• WHAT THE TASK ASKS:
Give the listing again word for word, excluding the pictures it contains.

☆ ☆ ☆ ☆ ☆ ☆ ☆

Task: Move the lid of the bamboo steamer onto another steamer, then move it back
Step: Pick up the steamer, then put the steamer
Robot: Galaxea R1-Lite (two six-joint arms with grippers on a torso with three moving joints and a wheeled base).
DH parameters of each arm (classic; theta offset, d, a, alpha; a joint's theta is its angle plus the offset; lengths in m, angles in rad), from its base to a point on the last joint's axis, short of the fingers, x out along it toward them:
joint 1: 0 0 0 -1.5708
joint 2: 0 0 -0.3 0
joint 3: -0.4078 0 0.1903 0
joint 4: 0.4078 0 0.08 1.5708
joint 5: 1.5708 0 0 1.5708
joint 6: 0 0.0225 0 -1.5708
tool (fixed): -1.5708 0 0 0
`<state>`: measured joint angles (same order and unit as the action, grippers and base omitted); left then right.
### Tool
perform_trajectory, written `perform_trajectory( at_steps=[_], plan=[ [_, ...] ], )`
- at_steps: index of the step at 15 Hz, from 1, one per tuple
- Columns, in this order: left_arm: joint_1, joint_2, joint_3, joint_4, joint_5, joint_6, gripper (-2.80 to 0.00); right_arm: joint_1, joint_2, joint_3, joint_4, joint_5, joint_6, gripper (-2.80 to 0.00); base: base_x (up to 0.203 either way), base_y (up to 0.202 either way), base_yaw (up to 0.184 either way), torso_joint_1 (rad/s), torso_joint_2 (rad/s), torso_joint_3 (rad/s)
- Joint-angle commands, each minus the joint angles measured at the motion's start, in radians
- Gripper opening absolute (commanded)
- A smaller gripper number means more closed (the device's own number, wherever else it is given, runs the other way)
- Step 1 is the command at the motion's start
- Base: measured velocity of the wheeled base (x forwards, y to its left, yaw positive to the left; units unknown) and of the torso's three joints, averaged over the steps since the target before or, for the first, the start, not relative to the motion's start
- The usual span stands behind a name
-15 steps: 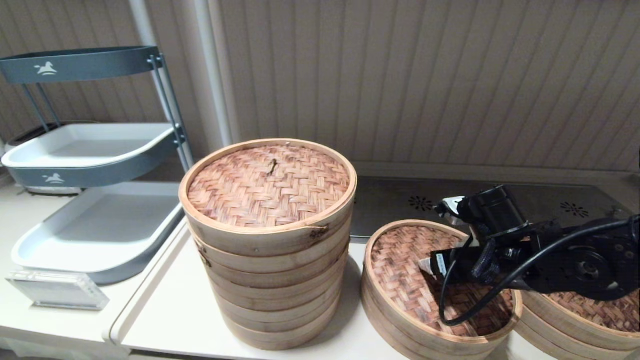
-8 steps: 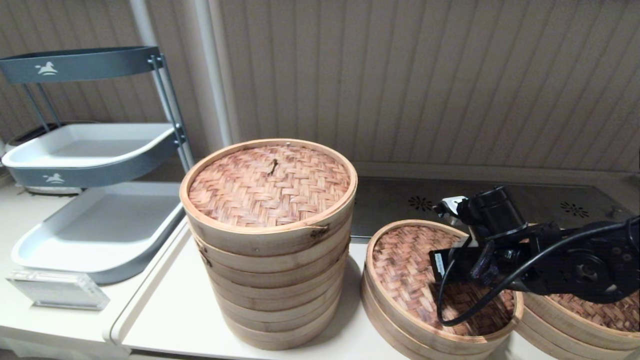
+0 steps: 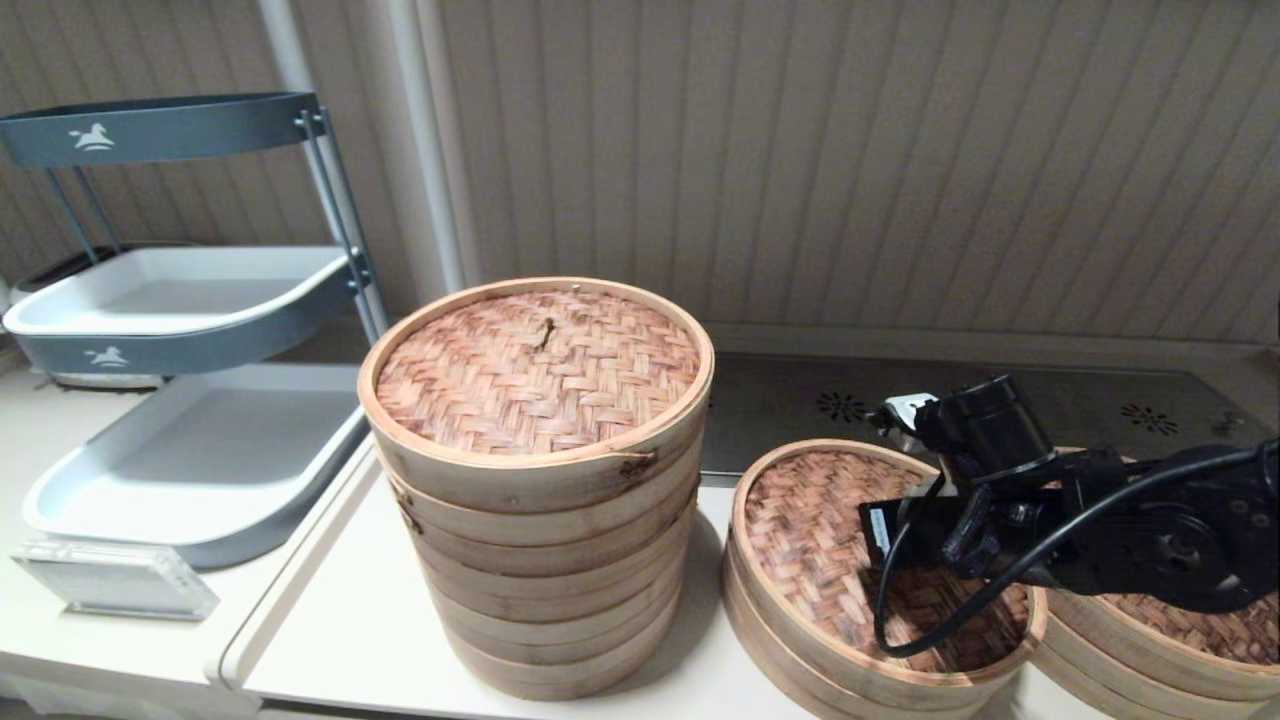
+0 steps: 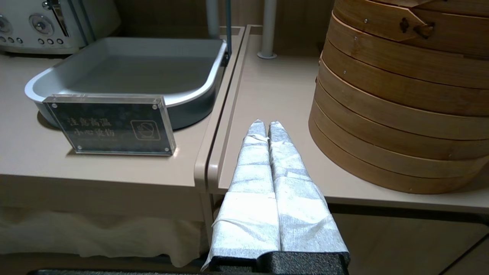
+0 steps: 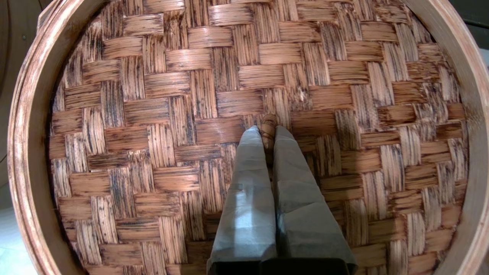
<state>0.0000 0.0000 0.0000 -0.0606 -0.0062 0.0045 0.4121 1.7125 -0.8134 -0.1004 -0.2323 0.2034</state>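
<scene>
The bamboo steamer lid [image 3: 810, 540], dark-brown weave in a pale hoop, lies on a low steamer stack [image 3: 775, 640] right of the tall steamer. My right gripper [image 5: 267, 131] points down at the lid's middle and is shut on the small knot [image 5: 268, 123]. In the head view the black right wrist [image 3: 985, 500] hides the fingers and the knot. No beige mesh liner shows, so I cannot tell which ring is the other steamer. My left gripper [image 4: 264, 124] is shut on nothing, low at the table's front edge, left of the tall steamer.
The tall many-tiered steamer [image 3: 540, 500] with a reddish-tan lid stands left of centre. A further low steamer [image 3: 1180, 630] with a woven top sits at the far right. A grey tray rack [image 3: 190, 440] and an acrylic sign [image 3: 110, 580] stand on the left, with a dark hob [image 3: 800, 400] behind.
The right wrist has shifted slightly right and down over the lid. A pale fingertip that showed at its left a second ago is now hidden. The lid stays on its stack.
</scene>
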Motion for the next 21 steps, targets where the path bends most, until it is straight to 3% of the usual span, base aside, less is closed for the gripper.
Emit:
perform_trajectory(
  at_steps=[1, 11, 21],
  plan=[
    [0.0, -0.002, 0.025, -0.001, -0.001, 0.0, -2.8, 0.0, -0.044, -0.008, -0.003, -0.005, -0.001, -2.8, 0.0, 0.0, 0.0, 0.0, 0.0, 0.0],
    [0.0, -0.002, 0.025, -0.001, -0.001, 0.0, -2.8, -0.007, -0.119, -0.036, 0.011, -0.037, -0.009, -2.8, 0.0, 0.0, 0.0, 0.0, 0.0, 0.0],
    [0.001, -0.002, 0.025, -0.001, -0.001, 0.0, -2.8, -0.045, -0.213, -0.146, 0.181, -0.046, -0.013, -2.8, 0.0, 0.0, 0.0, 0.0, 0.0, 0.0]
  ],
)
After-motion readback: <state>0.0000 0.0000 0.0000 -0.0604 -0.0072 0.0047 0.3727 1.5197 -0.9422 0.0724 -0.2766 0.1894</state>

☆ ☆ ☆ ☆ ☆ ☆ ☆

• ANSWER AREA:
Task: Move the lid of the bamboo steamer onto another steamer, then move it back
Step: Pick up the steamer, then put the steamer
Robot: Galaxea R1-Lite (two six-joint arms with grippers on a torso with three moving joints and a wheeled base).
DH parameters of each arm (classic; theta offset, d, a, alpha; a joint's theta is its angle plus the offset; lengths in m, angles in rad), from its base to a point on the last joint's axis, short of the fingers, x out along it toward them:
joint 1: 0 0 0 -1.5708
joint 2: 0 0 -0.3 0
joint 3: -0.4078 0 0.1903 0
joint 4: 0.4078 0 0.08 1.5708
joint 5: 1.5708 0 0 1.5708
joint 6: 0 0.0225 0 -1.5708
tool (fixed): -1.5708 0 0 0
`<state>`: measured joint angles (same order and unit as the action, grippers and base omitted); left then right.
### Tool
perform_trajectory, written `perform_trajectory( at_steps=[_], plan=[ [_, ...] ], )`
- at_steps: index of the step at 15 Hz, from 1, one per tuple
- Columns, in this order: left_arm: joint_1, joint_2, joint_3, joint_4, joint_5, joint_6, gripper (-2.80 to 0.00); right_arm: joint_1, joint_2, joint_3, joint_4, joint_5, joint_6, gripper (-2.80 to 0.00); base: base_x (up to 0.203 either way), base_y (up to 0.202 either way), base_yaw (up to 0.184 either way), torso_joint_1 (rad/s), torso_joint_2 (rad/s), torso_joint_3 (rad/s)
- Joint-angle commands, each minus the joint angles measured at the motion's start, in radians
- Gripper opening absolute (commanded)
- A smaller gripper number means more closed (the device's own number, wherever else it is given, runs the other way)
- Step 1 is the command at the motion's start
- Base: measured velocity of the wheeled base (x forwards, y to its left, yaw positive to the left; units unknown) and of the torso's three joints, averaged over the steps since the target before or, for the first, the start, not relative to the motion's start
- The usual span stands behind a name
-15 steps: 
-8 steps: 
+0 steps: 
+0 steps: 
+0 steps: 
<state>0.0000 0.0000 0.0000 -0.0606 -0.0062 0.0045 0.4121 1.7125 -0.8134 -0.1004 -0.2323 0.2034</state>
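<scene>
The bamboo steamer lid [image 3: 810, 540], dark-brown weave in a pale hoop, lies on a low steamer stack [image 3: 775, 640] right of the tall steamer. My right gripper [image 5: 267, 131] points down at the lid's middle and is shut on the small knot [image 5: 268, 123]. In the head view the black right wrist [image 3: 985, 500] hides the fingers and the knot. No beige mesh liner shows, so I cannot tell which ring is the other steamer. My left gripper [image 4: 264, 124] is shut on nothing, low at the table's front edge, left of the tall steamer.
The tall many-tiered steamer [image 3: 540, 500] with a reddish-tan lid stands left of centre. A further low steamer [image 3: 1180, 630] with a woven top sits at the far right. A grey tray rack [image 3: 190, 440] and an acrylic sign [image 3: 110, 580] stand on the left, with a dark hob [image 3: 800, 400] behind.
The right wrist has shifted slightly right and down over the lid. A pale fingertip that showed at its left a second ago is now hidden. The lid stays on its stack.
</scene>
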Motion for the next 21 steps, targets where the path bends most, until it is straight to 3% of the usual span, base aside, less is closed for the gripper.
Emit:
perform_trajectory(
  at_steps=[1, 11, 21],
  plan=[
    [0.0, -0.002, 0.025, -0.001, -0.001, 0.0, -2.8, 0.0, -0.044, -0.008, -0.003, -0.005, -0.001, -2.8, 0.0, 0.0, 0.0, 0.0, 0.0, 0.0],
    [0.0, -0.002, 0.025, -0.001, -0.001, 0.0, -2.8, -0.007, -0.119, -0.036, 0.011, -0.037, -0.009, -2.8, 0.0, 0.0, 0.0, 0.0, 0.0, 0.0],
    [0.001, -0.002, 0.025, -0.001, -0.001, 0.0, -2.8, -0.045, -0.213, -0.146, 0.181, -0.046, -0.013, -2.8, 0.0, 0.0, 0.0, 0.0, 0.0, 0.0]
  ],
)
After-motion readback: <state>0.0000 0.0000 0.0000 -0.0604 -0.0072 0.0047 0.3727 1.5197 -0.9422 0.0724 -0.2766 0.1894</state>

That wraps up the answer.